Hari itu aku tidak mengira kalau Kai akan masuk ke dalam hidupku begitu saja. Aku bahkan tidak akan pernah menyangka kalau Kai akan menjadi suamiku. Terkadang aku merasa takjub dengan kejutan dalam hidup. Untung saja waktu itu aku menurut pada Ibu untuk mencoba bekerja meskipun hanya bertahan selama dua tahun. Setidaknya aku bisa bertemu Kai.

"Haila Iolana Pradipta, kenapa kamu malah ngelamun?"

Pertanyaan Kai menyentakku. Laki-laki yang ada dalam lamunanku tadi sedang tersenyum sambil memeluk erat.

"Aku ingat waktu kita pertama ketemu dan gimana kagetnya kamu waktu aku bilang nama kamu itu nama kabupaten di Papua Barat," jawabku masih setengah melamun.
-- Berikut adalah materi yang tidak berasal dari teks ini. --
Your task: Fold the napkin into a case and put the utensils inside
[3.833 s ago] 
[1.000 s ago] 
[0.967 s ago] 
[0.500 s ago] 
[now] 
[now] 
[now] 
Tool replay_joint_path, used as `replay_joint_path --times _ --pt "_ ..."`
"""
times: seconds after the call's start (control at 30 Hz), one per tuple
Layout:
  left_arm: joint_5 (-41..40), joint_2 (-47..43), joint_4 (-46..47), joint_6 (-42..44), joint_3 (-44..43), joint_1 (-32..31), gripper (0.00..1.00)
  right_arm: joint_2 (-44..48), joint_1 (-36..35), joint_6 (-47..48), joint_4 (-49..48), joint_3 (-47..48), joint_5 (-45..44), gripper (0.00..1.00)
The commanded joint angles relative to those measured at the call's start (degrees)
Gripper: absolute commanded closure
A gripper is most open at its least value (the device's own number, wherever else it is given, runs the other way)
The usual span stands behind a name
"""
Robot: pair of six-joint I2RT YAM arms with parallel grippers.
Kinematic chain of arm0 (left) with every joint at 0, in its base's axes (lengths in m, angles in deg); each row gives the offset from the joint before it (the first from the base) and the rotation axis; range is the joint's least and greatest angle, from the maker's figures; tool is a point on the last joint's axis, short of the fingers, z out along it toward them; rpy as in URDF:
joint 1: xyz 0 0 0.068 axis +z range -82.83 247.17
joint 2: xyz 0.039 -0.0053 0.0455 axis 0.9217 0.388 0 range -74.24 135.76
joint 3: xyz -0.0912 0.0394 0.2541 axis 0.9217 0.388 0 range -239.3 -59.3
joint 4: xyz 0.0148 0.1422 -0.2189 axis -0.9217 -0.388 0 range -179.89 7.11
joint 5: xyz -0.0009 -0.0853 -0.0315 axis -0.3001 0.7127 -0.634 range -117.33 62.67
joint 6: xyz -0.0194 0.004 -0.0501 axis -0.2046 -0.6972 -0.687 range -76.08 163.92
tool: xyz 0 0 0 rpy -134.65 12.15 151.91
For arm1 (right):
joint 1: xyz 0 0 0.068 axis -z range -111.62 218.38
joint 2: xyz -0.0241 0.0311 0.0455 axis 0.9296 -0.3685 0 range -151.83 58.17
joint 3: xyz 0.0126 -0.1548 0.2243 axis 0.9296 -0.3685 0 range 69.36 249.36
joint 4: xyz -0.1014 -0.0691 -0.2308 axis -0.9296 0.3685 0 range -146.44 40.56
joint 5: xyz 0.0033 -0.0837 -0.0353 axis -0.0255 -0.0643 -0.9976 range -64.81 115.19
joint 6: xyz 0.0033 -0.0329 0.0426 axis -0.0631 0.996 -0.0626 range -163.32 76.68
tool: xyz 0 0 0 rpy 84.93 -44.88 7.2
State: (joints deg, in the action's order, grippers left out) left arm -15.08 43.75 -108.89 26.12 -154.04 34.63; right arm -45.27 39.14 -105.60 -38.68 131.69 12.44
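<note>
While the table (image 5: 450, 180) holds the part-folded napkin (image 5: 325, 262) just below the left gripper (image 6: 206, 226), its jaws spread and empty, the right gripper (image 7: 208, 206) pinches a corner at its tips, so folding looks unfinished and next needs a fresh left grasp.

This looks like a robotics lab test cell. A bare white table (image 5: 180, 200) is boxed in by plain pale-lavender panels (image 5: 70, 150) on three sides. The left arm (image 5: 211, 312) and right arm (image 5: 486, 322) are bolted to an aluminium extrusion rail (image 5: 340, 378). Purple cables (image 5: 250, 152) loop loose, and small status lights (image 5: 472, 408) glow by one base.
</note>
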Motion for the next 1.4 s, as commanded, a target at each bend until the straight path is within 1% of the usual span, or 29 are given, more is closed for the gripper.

"Waktu itu kamu nggak tahu kalau aku keluarga Wiryawan?" tanya Kai. Hidungnya sekarang berada di pipiku sementara bibirnya mencuri-curi cium di sudut bibir.

"Nama Wiryawan kan seharusnya umum di Indonesia," gumamku mulai tidak fokus.

"Kamu tahu, sejak hari itu nama dan wajah kamu seolah nempel di kepalaku. Ada perempuan yang polos tapi pintar dan cepat tanggap, lucu dan menarik." Bibir Kai sekarang menciumi dan menggigit kecil daun telingaku.

"Hmm ... kenapa gitu?" Aku semakin tidak fokus dan memilih untuk memejamkan mata.

"Kebanyakan perempuan mencari tahu tentang aku melalui google, menemukan kalau aku anak bungsu dari keluarga Wiryawan lalu mendekatiku dengan berbagai macam motif. Kamu beda, Ila." Saat mengucapkan itu, napas Kai yang hangat menyentuh daun telinga membuatku merinding.

Bibir Kai kemudian turun ke leher, membuatku harus mengeratkan pelukan pada pinggangnya yang liat kalau tidak mau terjatuh dengan kaki lemas. Kai mengecup leherku lembut beberapa kali lalu berdiri. Dia merengkuh pinggangku dan kami begitu dekat sampai jika kutempelkan telinga di dadanya pasti akan terdengar detak jantung Kai.

"Seharusnya kita menghitung tentang biaya renovasi. Gara-gara kamu nih, La. Jadi buyar deh kerjaan kita."

Aku tertawa mendengar ucapan Kai. Dia memang paling tidak suka kalau rencananya berubah atau berantakan secara mendadak. Sejak hidup denganku, sepertinya Kai mulai berubah lebih santai. Kalau Kai yang dulu sih, jangan tanya. Dia tidak akan pernah membiarkanku menggodanya saat sedang melakukan rencana yang sudah disusun dengan rapi.

"Aku senang membuatmu tergoda, Pak," kataku pelan sambil berjinjit dan mencium bibir Kai lembut.

"Kurasa ngurusin biaya renovasi bisa menunggu," lanjutku lagi sambil tersenyum di sela ciuman-ciuman panjang kami. Kai langsung menggendongku seperti anak kecil tanpa memutus ciuman kami. Terpaksa kulingkarkan kaki di sekeliling pinggangnya supaya tidak jatuh.

"Kamu benar. Sekarang kita perlu ke kamar," sahut Kai dengan suara serak. Sementara aku hanya bisa mengangguk.